▶ **To do**:
Take the data and return it in full. Change nothing.

▶ **Dataset extract**:
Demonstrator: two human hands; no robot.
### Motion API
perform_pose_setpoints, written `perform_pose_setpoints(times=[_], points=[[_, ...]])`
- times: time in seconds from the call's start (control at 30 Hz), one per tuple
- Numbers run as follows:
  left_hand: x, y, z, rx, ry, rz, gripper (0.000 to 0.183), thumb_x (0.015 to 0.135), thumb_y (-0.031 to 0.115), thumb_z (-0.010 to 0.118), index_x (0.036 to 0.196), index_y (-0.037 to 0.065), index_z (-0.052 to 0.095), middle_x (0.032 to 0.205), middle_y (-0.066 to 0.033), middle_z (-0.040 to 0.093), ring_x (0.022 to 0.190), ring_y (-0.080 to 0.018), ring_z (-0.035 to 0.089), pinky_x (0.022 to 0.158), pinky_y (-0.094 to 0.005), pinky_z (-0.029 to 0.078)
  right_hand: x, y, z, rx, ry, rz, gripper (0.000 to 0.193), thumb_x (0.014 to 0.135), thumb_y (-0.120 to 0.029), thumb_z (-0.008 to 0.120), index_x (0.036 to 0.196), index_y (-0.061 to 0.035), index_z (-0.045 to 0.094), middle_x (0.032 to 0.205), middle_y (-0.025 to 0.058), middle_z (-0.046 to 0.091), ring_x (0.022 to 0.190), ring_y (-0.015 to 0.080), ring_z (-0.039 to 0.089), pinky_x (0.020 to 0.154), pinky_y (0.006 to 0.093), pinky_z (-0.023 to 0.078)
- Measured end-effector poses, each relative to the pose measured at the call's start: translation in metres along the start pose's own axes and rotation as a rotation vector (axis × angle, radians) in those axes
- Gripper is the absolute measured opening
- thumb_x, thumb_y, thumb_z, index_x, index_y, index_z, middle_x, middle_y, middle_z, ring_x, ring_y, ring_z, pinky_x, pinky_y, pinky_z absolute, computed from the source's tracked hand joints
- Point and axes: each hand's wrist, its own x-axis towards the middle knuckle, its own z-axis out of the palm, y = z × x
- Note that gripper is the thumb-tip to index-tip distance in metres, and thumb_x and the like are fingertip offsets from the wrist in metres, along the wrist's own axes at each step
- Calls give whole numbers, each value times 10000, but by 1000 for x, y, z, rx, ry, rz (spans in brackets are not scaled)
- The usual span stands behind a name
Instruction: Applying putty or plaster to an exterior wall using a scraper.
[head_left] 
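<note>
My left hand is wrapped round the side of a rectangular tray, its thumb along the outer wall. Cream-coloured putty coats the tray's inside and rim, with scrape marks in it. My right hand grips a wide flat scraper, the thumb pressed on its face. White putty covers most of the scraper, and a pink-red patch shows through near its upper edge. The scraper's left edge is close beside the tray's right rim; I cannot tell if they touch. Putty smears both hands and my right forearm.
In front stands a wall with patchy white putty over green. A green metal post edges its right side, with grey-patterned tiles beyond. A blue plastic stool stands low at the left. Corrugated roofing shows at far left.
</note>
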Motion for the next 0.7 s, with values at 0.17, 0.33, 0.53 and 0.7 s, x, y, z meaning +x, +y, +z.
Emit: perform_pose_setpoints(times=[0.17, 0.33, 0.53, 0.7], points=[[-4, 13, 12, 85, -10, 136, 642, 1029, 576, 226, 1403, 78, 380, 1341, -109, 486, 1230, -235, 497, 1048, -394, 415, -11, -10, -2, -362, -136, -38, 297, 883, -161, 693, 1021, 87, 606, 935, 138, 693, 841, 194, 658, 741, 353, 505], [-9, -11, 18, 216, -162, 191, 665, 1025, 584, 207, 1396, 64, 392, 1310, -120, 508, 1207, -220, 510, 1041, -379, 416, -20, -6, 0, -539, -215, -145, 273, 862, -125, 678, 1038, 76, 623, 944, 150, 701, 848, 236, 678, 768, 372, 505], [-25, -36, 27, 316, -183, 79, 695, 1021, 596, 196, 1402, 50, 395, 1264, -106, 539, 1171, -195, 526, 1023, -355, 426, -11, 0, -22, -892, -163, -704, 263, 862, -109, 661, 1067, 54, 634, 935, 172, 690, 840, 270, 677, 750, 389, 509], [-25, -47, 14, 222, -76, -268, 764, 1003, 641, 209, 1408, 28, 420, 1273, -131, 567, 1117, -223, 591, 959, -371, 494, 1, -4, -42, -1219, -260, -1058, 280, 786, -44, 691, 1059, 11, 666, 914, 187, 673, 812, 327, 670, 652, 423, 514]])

▶ **Solution to this exercise**:
Demonstrator: two human hands; no robot.
### Motion API
perform_pose_setpoints, written `perform_pose_setpoints(times=[_], points=[[_, ...]])`
- times: time in seconds from the call's start (control at 30 Hz), one per tuple
- Numbers run as follows:
  left_hand: x, y, z, rx, ry, rz, gripper (0.000 to 0.183), thumb_x (0.015 to 0.135), thumb_y (-0.031 to 0.115), thumb_z (-0.010 to 0.118), index_x (0.036 to 0.196), index_y (-0.037 to 0.065), index_z (-0.052 to 0.095), middle_x (0.032 to 0.205), middle_y (-0.066 to 0.033), middle_z (-0.040 to 0.093), ring_x (0.022 to 0.190), ring_y (-0.080 to 0.018), ring_z (-0.035 to 0.089), pinky_x (0.022 to 0.158), pinky_y (-0.094 to 0.005), pinky_z (-0.029 to 0.078)
  right_hand: x, y, z, rx, ry, rz, gripper (0.000 to 0.193), thumb_x (0.014 to 0.135), thumb_y (-0.120 to 0.029), thumb_z (-0.008 to 0.120), index_x (0.036 to 0.196), index_y (-0.061 to 0.035), index_z (-0.045 to 0.094), middle_x (0.032 to 0.205), middle_y (-0.025 to 0.058), middle_z (-0.046 to 0.091), ring_x (0.022 to 0.190), ring_y (-0.015 to 0.080), ring_z (-0.039 to 0.089), pinky_x (0.020 to 0.154), pinky_y (0.006 to 0.093), pinky_z (-0.023 to 0.078)
- Measured end-effector poses, each relative to the pose measured at the call's start: translation in metres along the start pose's own axes and rotation as a rotation vector (axis × angle, radians) in those axes
- Gripper is the absolute measured opening
- thumb_x, thumb_y, thumb_z, index_x, index_y, index_z, middle_x, middle_y, middle_z, ring_x, ring_y, ring_z, pinky_x, pinky_y, pinky_z absolute, computed from the source's tracked hand joints
- Point and axes: each hand's wrist, its own x-axis towards the middle knuckle, its own z-axis out of the palm, y = z × x
- Note that gripper is the thumb-tip to index-tip distance in metres, and thumb_x and the like are fingertip offsets from the wrist in metres, along the wrist's own axes at each step
- Calls give whole numbers, each value times 10000, but by 1000 for x, y, z, rx, ry, rz (spans in brackets are not scaled)
- The usual span stands behind a name
Instruction: Applying putty or plaster to an exterior wall using a scraper.
[head_left] 
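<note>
My left hand is wrapped round the side of a rectangular tray, its thumb along the outer wall. Cream-coloured putty coats the tray's inside and rim, with scrape marks in it. My right hand grips a wide flat scraper, the thumb pressed on its face. White putty covers most of the scraper, and a pink-red patch shows through near its upper edge. The scraper's left edge is close beside the tray's right rim; I cannot tell if they touch. Putty smears both hands and my right forearm.
In front stands a wall with patchy white putty over green. A green metal post edges its right side, with grey-patterned tiles beyond. A blue plastic stool stands low at the left. Corrugated roofing shows at far left.
</note>
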Motion for the next 0.7 s, with values at 0.17, 0.33, 0.53 and 0.7 s, x, y, z meaning +x, +y, +z.
Emit: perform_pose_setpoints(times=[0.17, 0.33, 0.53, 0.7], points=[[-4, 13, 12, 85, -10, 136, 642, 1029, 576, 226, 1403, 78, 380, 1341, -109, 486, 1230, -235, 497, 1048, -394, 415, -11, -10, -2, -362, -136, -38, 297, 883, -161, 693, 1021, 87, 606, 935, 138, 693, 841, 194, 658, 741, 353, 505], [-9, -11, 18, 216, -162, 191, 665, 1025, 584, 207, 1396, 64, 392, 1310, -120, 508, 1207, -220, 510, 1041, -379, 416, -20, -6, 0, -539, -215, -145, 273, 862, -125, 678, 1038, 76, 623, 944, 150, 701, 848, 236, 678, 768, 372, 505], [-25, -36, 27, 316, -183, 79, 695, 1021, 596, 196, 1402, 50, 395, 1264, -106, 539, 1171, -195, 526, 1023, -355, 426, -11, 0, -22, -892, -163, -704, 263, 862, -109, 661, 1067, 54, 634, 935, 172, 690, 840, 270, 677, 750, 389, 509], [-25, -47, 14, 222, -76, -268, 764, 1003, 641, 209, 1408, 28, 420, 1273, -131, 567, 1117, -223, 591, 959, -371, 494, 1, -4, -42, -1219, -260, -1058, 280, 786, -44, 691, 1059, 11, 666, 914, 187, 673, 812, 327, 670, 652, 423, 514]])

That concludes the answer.